Licensed under the Apache License, Version 2.0 (the "License"); you may not use this file except in compliance with the License. You may obtain a copy of the License at https://www.apache.org/licenses/LICENSE-2.0.

Unless required by applicable law or agreed to in writing, software distributed under the License is distributed on an "AS IS" BASIS, WITHOUT WARRANTIES OR CONDITIONS OF ANY KIND, either express or implied.
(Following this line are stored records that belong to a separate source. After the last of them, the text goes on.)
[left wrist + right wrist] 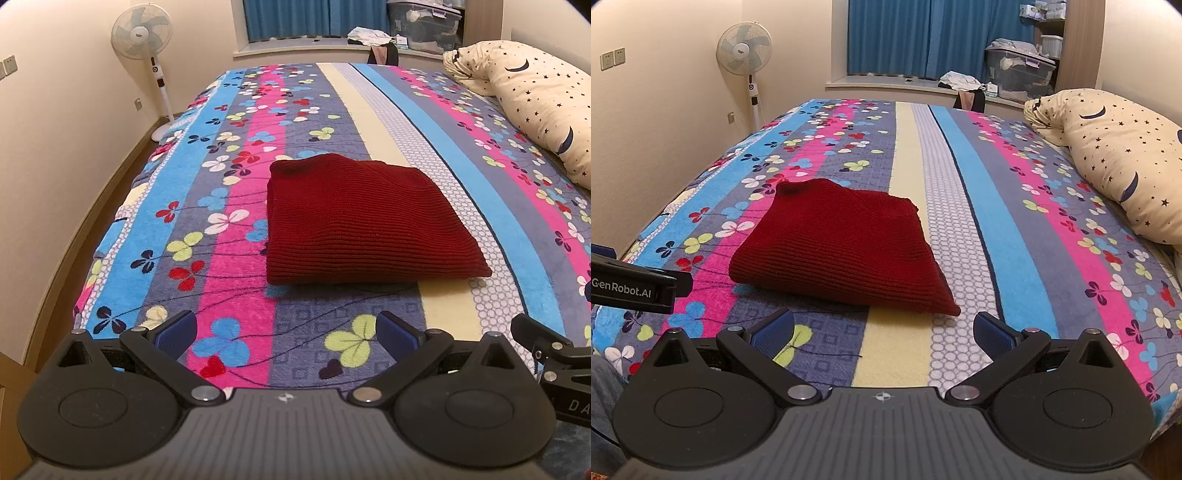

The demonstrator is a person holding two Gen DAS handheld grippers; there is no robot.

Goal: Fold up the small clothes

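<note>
A dark red knitted garment (364, 221) lies folded into a compact rectangle on the bed's striped, flowered blanket (229, 236). In the right wrist view the same red garment (842, 247) sits ahead and slightly left. My left gripper (286, 332) is open, hovering over the blanket a little short of the garment's near edge, with nothing between its blue pads. My right gripper (882, 334) is open too, just short of the garment's near right corner. The left gripper's body (635, 286) shows at the left edge of the right wrist view.
A cream pillow with stars and moons (535, 107) lies along the bed's right side. A standing fan (144, 37) is by the left wall. Blue curtains (923, 37), a window ledge with clothes (962, 81) and a storage box (1019, 74) lie beyond the bed.
</note>
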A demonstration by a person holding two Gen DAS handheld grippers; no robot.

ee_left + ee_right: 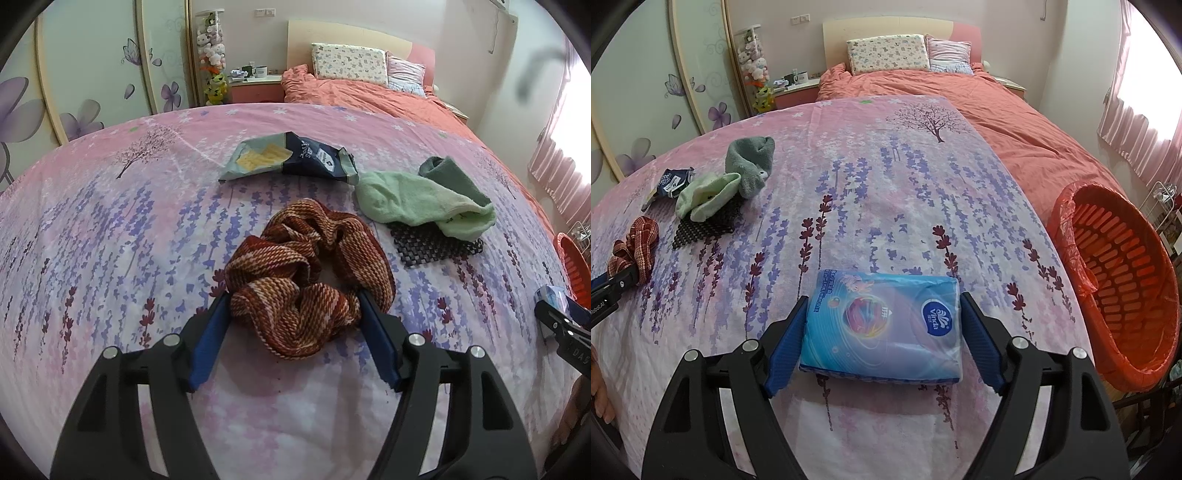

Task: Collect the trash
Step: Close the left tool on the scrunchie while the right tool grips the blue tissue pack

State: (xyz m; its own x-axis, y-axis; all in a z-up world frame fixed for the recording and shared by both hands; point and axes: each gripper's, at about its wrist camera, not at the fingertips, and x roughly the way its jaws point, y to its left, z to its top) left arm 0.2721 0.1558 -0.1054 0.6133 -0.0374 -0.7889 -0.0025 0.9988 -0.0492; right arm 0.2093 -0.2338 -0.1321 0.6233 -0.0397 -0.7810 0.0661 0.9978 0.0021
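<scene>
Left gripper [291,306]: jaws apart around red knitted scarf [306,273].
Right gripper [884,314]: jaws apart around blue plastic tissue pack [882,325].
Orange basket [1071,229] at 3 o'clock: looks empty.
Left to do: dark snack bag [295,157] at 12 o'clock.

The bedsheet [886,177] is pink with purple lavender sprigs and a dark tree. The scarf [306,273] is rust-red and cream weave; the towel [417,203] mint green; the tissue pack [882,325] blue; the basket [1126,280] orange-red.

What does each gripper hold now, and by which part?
Nothing is lifted. The left gripper stands open around the red woven cloth. The right gripper flanks the tissue pack at its two ends; whether the pads press cannot be told.
</scene>
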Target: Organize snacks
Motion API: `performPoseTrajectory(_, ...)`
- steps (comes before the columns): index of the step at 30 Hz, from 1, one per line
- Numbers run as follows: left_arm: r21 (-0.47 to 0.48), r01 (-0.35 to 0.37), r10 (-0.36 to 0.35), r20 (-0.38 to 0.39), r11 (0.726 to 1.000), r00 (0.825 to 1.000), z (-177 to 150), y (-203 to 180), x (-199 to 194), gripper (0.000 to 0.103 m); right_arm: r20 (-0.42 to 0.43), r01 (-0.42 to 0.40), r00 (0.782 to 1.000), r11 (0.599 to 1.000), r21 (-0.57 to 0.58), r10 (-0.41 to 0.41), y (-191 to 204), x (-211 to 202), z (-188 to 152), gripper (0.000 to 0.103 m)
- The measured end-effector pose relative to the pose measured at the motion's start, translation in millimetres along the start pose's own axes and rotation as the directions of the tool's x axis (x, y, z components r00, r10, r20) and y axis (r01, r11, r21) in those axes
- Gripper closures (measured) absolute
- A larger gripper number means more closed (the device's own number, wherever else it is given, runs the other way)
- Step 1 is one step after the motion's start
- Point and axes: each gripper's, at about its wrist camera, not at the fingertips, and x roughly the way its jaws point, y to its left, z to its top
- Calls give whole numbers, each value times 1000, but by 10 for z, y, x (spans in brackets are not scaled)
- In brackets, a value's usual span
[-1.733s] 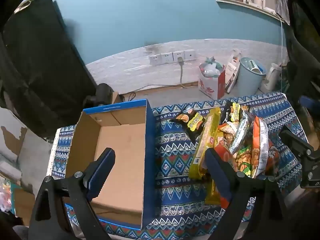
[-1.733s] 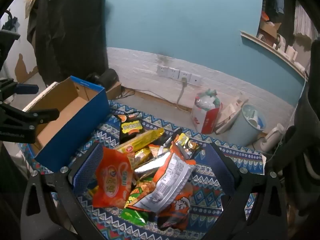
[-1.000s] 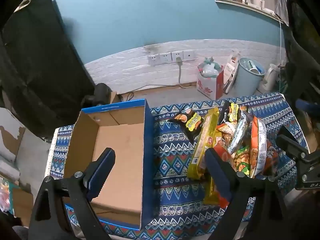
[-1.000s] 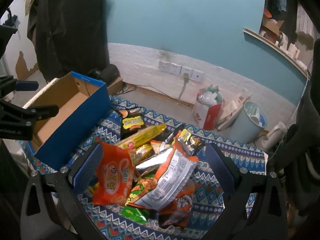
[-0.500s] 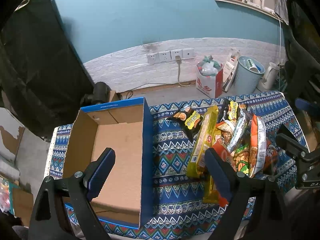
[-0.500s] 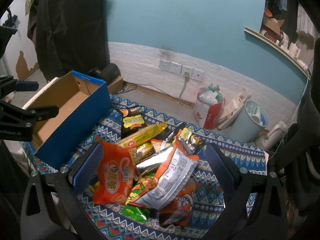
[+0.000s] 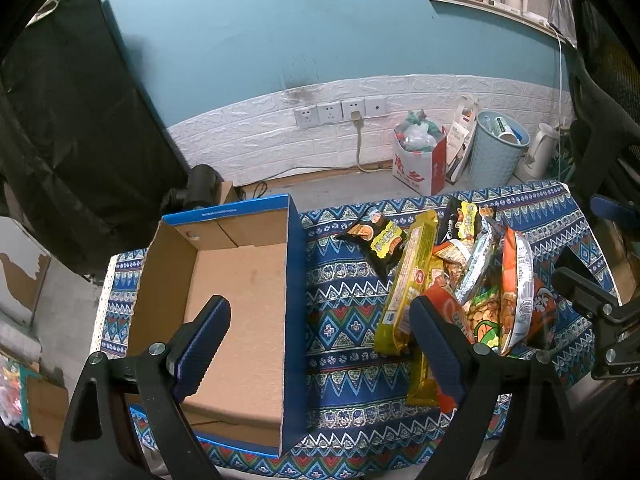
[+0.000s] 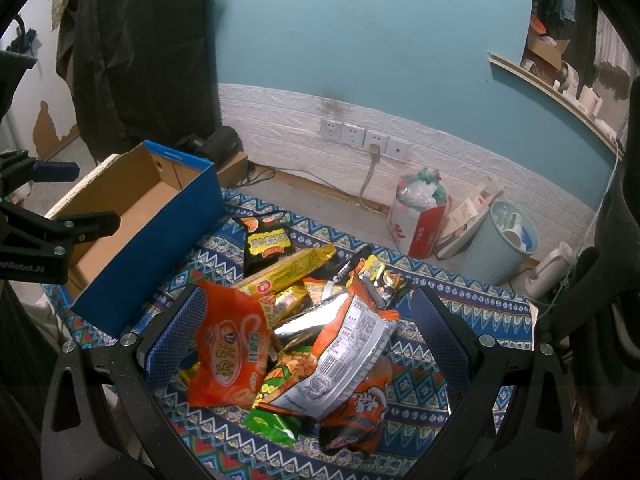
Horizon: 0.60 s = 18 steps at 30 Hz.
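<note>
Hovering with both tongs spread apart and holding nothing, over a heap of snacks that waits beside an empty box.

I keep the right gripper (image 8: pixel 304 332) above the snack pile (image 8: pixel 304 320) at 6 o'clock of its view; the cardboard box (image 7: pixel 236 300) lies at 9 o'clock under my left gripper (image 7: pixel 316 340). My worry: the bags overlap loosely, so closing on the orange packet (image 8: pixel 228 344) may drag a neighbour, or the slippery foil bag (image 8: pixel 348 344) may slide off the patterned cloth (image 7: pixel 344 312). Writing: Chinese characters on the packets, too small for me to read; "Robot.AI" on the left gripper's body.
</note>
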Motion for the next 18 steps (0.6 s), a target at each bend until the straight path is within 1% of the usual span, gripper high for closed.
performPoseTrajectory(18,6,0,0,-3,1000,1000,-20,-12,3,11,-3,1,1000,1000,0,-1,9,3,-9,3)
See the License for the specific language governing permissions and limitations under the License.

Citations

If you use the code and/or model, please cite:

@article {Lee2022.10.07.511322,
    author  = {Lee, Jae Hyeon and Yadollahpour, Payman and Watkins, Andrew and Frey, Nathan C. and Leaver-Fay, Andrew and Ra, Stephen and Cho, Kyunghyun and Gligorijevic, Vladimir and Regev, Aviv and Bonneau, Richard},
    title   = {EquiFold: Protein Structure Prediction with a Novel Coarse-Grained Structure Representation},
    elocation-id = {2022.10.07.511322},
    year    = {2022},
    doi     = {10.1101/2022.10.07.511322},
    publisher = {Cold Spring Harbor Laboratory},
    URL     = {https://www.biorxiv.org/content/early/2022/10/08/2022.10.07.511322},
    eprint  = {https://www.biorxiv.org/content/early/2022/10/08/2022.10.07.511322.full.pdf},
    journal = {bioRxiv}
}

An updated version of the preprint is under preparation.